EXERCISE REQUIREMENTS: Print the listing in full, exactly as it stands.

---

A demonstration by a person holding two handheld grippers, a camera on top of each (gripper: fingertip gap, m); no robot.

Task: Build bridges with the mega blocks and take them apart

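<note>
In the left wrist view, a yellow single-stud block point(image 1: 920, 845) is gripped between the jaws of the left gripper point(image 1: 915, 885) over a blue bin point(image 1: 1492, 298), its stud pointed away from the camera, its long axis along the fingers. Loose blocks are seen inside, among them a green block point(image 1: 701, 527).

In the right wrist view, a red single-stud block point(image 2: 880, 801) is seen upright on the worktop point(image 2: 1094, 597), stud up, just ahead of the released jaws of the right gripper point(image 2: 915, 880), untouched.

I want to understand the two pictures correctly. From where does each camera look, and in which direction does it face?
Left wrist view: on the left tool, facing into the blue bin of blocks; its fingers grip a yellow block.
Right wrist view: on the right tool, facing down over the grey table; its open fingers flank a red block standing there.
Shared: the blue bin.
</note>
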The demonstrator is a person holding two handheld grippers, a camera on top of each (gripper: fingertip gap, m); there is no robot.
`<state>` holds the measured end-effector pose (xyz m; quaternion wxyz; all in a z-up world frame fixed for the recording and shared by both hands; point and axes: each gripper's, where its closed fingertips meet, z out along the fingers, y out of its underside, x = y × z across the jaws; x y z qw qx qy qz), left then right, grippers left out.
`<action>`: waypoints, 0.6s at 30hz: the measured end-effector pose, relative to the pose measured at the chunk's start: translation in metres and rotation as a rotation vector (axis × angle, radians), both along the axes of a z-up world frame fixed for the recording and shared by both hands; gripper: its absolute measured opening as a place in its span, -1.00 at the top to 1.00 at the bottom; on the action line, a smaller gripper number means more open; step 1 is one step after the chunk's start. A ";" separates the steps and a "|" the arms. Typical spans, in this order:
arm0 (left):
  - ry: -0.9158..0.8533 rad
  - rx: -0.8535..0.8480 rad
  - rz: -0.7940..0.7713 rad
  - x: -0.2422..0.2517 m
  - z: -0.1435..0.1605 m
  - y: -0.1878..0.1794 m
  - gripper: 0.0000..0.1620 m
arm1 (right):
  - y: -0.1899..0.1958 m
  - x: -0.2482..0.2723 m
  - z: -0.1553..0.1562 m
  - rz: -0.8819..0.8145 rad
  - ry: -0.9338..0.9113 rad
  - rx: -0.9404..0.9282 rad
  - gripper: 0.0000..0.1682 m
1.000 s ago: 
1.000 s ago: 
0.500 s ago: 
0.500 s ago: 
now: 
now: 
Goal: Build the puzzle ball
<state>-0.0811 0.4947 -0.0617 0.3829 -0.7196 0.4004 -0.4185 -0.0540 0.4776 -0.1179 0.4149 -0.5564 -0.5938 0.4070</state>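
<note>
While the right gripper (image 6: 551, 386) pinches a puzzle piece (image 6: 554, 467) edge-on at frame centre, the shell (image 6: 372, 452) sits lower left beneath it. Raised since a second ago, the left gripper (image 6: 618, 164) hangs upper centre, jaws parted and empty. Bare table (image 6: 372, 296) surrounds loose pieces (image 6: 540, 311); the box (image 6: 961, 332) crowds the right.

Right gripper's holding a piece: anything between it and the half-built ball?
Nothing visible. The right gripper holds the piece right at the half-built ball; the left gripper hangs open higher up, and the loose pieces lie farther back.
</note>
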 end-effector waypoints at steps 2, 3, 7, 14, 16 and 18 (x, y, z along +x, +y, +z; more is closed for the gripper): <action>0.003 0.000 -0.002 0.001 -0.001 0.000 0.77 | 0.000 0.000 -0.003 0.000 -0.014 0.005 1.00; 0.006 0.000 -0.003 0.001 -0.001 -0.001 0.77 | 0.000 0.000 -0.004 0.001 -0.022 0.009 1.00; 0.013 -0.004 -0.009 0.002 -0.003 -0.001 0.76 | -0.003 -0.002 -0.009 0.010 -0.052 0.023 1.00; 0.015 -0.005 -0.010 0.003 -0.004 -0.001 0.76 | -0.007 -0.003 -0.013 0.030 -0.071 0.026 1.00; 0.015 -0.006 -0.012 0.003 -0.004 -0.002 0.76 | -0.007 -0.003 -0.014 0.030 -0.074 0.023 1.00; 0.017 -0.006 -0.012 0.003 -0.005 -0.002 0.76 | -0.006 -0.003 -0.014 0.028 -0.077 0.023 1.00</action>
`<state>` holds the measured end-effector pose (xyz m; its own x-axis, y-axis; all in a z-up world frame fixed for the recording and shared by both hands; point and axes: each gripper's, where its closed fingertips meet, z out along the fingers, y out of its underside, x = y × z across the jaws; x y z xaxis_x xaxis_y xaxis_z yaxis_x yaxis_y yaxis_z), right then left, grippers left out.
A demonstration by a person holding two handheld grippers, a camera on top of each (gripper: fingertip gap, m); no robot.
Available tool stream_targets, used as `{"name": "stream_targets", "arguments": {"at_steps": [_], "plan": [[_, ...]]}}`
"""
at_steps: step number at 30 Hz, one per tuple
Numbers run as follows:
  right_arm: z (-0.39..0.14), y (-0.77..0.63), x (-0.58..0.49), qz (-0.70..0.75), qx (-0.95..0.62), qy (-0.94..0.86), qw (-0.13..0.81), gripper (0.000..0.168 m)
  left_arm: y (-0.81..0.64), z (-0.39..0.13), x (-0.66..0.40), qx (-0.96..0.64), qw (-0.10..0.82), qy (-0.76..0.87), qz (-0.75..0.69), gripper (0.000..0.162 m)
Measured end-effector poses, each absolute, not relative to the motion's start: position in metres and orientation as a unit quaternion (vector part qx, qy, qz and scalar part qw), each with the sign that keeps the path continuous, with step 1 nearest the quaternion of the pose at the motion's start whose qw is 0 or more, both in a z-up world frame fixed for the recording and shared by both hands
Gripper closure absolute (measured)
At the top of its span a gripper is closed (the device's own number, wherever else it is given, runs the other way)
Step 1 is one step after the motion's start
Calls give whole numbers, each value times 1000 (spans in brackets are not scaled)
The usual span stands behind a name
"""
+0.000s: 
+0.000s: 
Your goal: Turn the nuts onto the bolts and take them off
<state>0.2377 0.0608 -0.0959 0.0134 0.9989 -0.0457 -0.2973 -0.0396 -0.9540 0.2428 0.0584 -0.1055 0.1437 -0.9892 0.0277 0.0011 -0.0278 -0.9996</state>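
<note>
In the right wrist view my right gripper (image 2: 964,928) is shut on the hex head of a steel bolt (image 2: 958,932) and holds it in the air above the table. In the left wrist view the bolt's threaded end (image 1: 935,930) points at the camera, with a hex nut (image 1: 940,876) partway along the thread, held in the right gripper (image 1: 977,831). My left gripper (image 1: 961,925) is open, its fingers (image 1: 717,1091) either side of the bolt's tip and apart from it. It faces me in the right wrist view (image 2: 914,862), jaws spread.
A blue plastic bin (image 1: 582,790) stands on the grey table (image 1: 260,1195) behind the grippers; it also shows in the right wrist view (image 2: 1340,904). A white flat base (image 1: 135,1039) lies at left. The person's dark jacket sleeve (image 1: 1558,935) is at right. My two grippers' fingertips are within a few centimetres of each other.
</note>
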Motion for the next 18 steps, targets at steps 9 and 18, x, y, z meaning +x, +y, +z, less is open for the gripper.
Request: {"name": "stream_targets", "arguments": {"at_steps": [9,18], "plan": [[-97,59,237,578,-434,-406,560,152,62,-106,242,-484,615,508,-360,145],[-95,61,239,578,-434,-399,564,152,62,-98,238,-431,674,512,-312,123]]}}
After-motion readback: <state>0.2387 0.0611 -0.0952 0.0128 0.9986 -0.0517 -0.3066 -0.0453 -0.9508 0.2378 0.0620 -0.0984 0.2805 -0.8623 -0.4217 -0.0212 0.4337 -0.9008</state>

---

RESPONSE TO THIS EXERCISE:
A demonstration by a person holding two handheld grippers, a camera on top of each (gripper: fingertip gap, m); no robot.

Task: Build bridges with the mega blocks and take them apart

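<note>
In the left wrist view, a yellow single-stud block point(image 1: 920, 845) is gripped between the jaws of the left gripper point(image 1: 915, 885) over a blue bin point(image 1: 1492, 298), its stud pointed away from the camera, its long axis along the fingers. Loose blocks are seen inside, among them a green block point(image 1: 701, 527).

In the right wrist view, a red single-stud block point(image 2: 880, 801) is seen upright on the worktop point(image 2: 1094, 597), stud up, just ahead of the released jaws of the right gripper point(image 2: 915, 880), untouched.

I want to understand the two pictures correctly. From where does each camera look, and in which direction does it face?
Left wrist view: on the left tool, facing into the blue bin of blocks; its fingers grip a yellow block.
Right wrist view: on the right tool, facing down over the grey table; its open fingers flank a red block standing there.
Shared: the blue bin.
</note>
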The demonstrator is a person holding two handheld grippers, a camera on top of each (gripper: fingertip gap, m); there is no robot.
`<state>` holds the measured end-effector pose (xyz m; quaternion wxyz; all in a z-up world frame fixed for the recording and shared by both hands; point and axes: each gripper's, where its closed fingertips meet, z out along the fingers, y out of its underside, x = y × z across the jaws; x y z qw qx qy qz), left then right, grippers left out.
`<action>`: waypoints, 0.6s at 30hz: the measured end-effector pose, relative to the pose measured at the chunk's start: translation in metres and rotation as a rotation vector (axis × angle, radians), both along the axes of a z-up world frame fixed for the recording and shared by both hands; gripper: its absolute measured opening as a place in its span, -1.00 at the top to 1.00 at the bottom; on the action line, a smaller gripper number means more open; step 1 is one step after the chunk's start. A ";" separates the steps and a "|" the arms. Typical spans, in this order:
arm0 (left):
  - ry: -0.9158..0.8533 rad
  - rx: -0.8535..0.8480 rad
  - rz: -0.7940..0.7713 rad
  - x: -0.2422..0.2517 m
  - z: -0.1435..0.1605 m
  - y: -0.1878..0.1794 m
  - gripper: 0.0000..0.1620 m
arm1 (right):
  - y: -0.1899..0.1958 m
  - x: -0.2482..0.2723 m
  - z: -0.1553..0.1562 m
  - rz: -0.8819..0.8145 rad
  - ry: -0.9338..0.9113 rad
  - rx: -0.9404..0.9282 rad
  - gripper: 0.0000..0.1682 m
1.000 s ago: 
1.000 s ago: 
0.500 s ago: 
0.500 s ago: 
now: 
now: 
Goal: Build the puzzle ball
<state>-0.0811 0.4947 -0.0617 0.3829 -0.7196 0.4004 -0.4185 -0.0540 0.4776 -0.1179 0.4149 -0.5564 -0.5938 0.4070</state>
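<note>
While the right gripper (image 6: 551, 386) pinches a puzzle piece (image 6: 554, 467) edge-on at frame centre, the shell (image 6: 372, 452) sits lower left beneath it. Raised since a second ago, the left gripper (image 6: 618, 164) hangs upper centre, jaws parted and empty. Bare table (image 6: 372, 296) surrounds loose pieces (image 6: 540, 311); the box (image 6: 961, 332) crowds the right.

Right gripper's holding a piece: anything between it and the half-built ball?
Nothing visible. The right gripper holds the piece right at the half-built ball; the left gripper hangs open higher up, and the loose pieces lie farther back.
</note>
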 end-effector waypoints at steps 2, 3, 7, 14, 16 and 18 (x, y, z along +x, +y, +z; more is closed for the gripper): <action>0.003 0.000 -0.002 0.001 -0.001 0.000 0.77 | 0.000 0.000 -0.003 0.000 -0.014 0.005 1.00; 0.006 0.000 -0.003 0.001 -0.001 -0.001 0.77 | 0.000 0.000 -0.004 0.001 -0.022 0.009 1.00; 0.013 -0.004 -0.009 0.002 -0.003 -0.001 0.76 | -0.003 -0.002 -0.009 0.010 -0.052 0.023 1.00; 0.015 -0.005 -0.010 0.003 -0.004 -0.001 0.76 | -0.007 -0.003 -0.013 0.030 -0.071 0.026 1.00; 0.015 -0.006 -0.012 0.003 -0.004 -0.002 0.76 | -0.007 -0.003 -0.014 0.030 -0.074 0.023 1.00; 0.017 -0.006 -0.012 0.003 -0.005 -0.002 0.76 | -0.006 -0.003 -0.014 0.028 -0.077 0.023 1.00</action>
`<state>` holds the measured end-effector pose (xyz m; its own x-axis, y-axis; all in a z-up world frame fixed for the recording and shared by both hands; point and axes: each gripper's, where its closed fingertips meet, z out along the fingers, y out of its underside, x = y × z across the jaws; x y z xaxis_x xaxis_y xaxis_z yaxis_x yaxis_y yaxis_z), right then left, grippers left out.
A demonstration by a person holding two handheld grippers, a camera on top of each (gripper: fingertip gap, m); no robot.
Available tool stream_targets, used as `{"name": "stream_targets", "arguments": {"at_steps": [_], "plan": [[_, ...]]}}`
"""
at_steps: step number at 30 Hz, one per tuple
Numbers run as follows:
  right_arm: z (-0.39..0.14), y (-0.77..0.63), x (-0.58..0.49), qz (-0.70..0.75), qx (-0.95..0.62), qy (-0.94..0.86), qw (-0.13..0.81), gripper (0.000..0.168 m)
  left_arm: y (-0.81..0.64), z (-0.39..0.13), x (-0.66..0.40), qx (-0.96..0.64), qw (-0.10..0.82), qy (-0.76..0.87), qz (-0.75..0.69), gripper (0.000..0.162 m)
Measured end-effector poses, each absolute, not relative to the motion's start: position in metres and orientation as a unit quaternion (vector part qx, qy, qz and scalar part qw), each with the sign that keeps the path continuous, with step 1 nearest the quaternion of the pose at the motion's start whose qw is 0 or more, both in a z-up world frame fixed for the recording and shared by both hands
Gripper closure absolute (measured)
At the top of its span a gripper is closed (the device's own number, wherever else it is given, runs the other way)
Step 1 is one step after the motion's start
Calls give whole numbers, each value times 1000 (spans in brackets are not scaled)
The usual span stands behind a name
"""
+0.000s: 
+0.000s: 
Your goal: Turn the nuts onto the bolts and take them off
<state>0.2377 0.0608 -0.0959 0.0134 0.9989 -0.0457 -0.2973 -0.0396 -0.9540 0.2428 0.0584 -0.1055 0.1437 -0.9892 0.0277 0.0011 -0.0278 -0.9996</state>
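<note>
In the right wrist view my right gripper (image 2: 964,928) is shut on the hex head of a steel bolt (image 2: 958,932) and holds it in the air above the table. In the left wrist view the bolt's threaded end (image 1: 935,930) points at the camera, with a hex nut (image 1: 940,876) partway along the thread, held in the right gripper (image 1: 977,831). My left gripper (image 1: 961,925) is open, its fingers (image 1: 717,1091) either side of the bolt's tip and apart from it. It faces me in the right wrist view (image 2: 914,862), jaws spread.
A blue plastic bin (image 1: 582,790) stands on the grey table (image 1: 260,1195) behind the grippers; it also shows in the right wrist view (image 2: 1340,904). A white flat base (image 1: 135,1039) lies at left. The person's dark jacket sleeve (image 1: 1558,935) is at right. My two grippers' fingertips are within a few centimetres of each other.
</note>
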Motion for the next 18 steps, targets at steps 9 and 18, x, y, z meaning +x, +y, +z, less is open for the gripper.
Request: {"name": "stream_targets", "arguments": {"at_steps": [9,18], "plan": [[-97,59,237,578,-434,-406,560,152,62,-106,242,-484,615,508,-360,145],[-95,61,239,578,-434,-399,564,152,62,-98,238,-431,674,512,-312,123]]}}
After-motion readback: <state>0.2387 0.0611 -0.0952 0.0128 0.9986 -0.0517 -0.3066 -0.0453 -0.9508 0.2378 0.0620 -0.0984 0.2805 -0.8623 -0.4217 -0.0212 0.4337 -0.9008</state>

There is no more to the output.